On the way home a new barrier has sprouted out of the ground. On the right side of the road are about eight soldiers sitting and laughing with each other on a few wooden benches. There's not a villager in sight. One of the military, in a dark green uniform with red cloth on the shoulders, walks down to the car. Just before he reaches my window, without thinking I shove my backpack under my jacket. Maman Marie shakes his hand through the window and greets him as if she's greeting a long lost friend. I know she's vibrating with hatred. He looks in the car. He sees my skin and walks to my window. I greet him with as much enthusiasm as Maman Marie.
The first time a soldier spoke directly to me I was in Butembo. He told me he had a turtle and thought a white person like me might want to buy it. I didn't even look at him; I couldn't. I was seething and it took everything I had just to tell him "no thank you, I don't need a turtle."
After he left and I drove off I thought about how much I despised him. I also thought about how stupid I was. If I made him angry or made him feel insecure, he could seriously hurt me or kill me without a thought. More likely, if he couldn't hurt me, he'd take out his childishly bruised ego on someone else. Simply by not smiling at him I could ruin a woman's life. One night while coming back from the UN office in Lubero, I angrily explained this to Dusan.
-It is like train going fast, he said. If you stand in front of train, it will squish you, no problem. You must find other way to slow train so you can stop those people on the train from being killed. If you stand in front, you will simply become part of collateral damage.
That man is crazy, but I love him for it.
In Isale I don't care about smiling at this terd of a human. The militaire keeps moving after shaking my hand. He walks around the whole car looking in the windows. When he asks the driver for two dollars, not even Maman Marie argues. She hands it over with a smile that I know is killing her. I'm nervous, but I also don't have an image of these soldiers, aside from rape in a field, so I'm curious about what he looks like, how he moves. He's human like anyone else; that's the most unsettling thing about it. The man lifts the barrier and as we pass through the other soldiers look in our direction. I hide my skin as quickly as I can. We're through and they're still sitting on the bench.

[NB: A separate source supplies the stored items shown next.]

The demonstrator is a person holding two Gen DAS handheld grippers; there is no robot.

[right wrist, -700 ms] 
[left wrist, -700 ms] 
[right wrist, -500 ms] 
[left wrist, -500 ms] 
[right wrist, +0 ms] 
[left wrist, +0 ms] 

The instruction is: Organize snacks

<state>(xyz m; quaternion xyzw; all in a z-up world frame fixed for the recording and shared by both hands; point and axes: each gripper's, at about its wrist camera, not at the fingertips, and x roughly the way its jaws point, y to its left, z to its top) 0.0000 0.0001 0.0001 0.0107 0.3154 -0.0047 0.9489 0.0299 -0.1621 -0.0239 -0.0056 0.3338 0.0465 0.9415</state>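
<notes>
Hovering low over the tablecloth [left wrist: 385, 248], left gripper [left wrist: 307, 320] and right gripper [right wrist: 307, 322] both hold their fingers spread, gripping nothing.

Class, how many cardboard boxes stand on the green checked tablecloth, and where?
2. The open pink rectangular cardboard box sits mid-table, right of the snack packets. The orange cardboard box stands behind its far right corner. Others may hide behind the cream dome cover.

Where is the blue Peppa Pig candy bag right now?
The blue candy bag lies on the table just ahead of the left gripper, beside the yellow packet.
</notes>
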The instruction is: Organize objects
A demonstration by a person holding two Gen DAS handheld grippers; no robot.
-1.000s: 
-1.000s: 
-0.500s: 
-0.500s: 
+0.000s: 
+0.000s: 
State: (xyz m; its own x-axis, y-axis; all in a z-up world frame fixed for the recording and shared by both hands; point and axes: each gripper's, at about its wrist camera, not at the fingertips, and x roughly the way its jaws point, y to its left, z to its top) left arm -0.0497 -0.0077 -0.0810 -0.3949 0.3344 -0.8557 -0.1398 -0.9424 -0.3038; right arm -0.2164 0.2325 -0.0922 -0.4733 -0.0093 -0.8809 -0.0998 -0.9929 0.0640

-What was he looking for? I ask.
-They're thieves. He was seeing if we had anything worth stealing.
-Good thing we already gave everything away!
The whole car laughs and says thank you to no one in particular. During the drive I think about the many different faces I saw sitting in a group of humanity in the bush. We were able to help 17 people rather than the original 11, but not sustainably. I'm happy that Marcela and the others will be coming to Butembo on Saturday. But now the question remaining is, what do we do with the other faces? How do we do it? And how long will it last?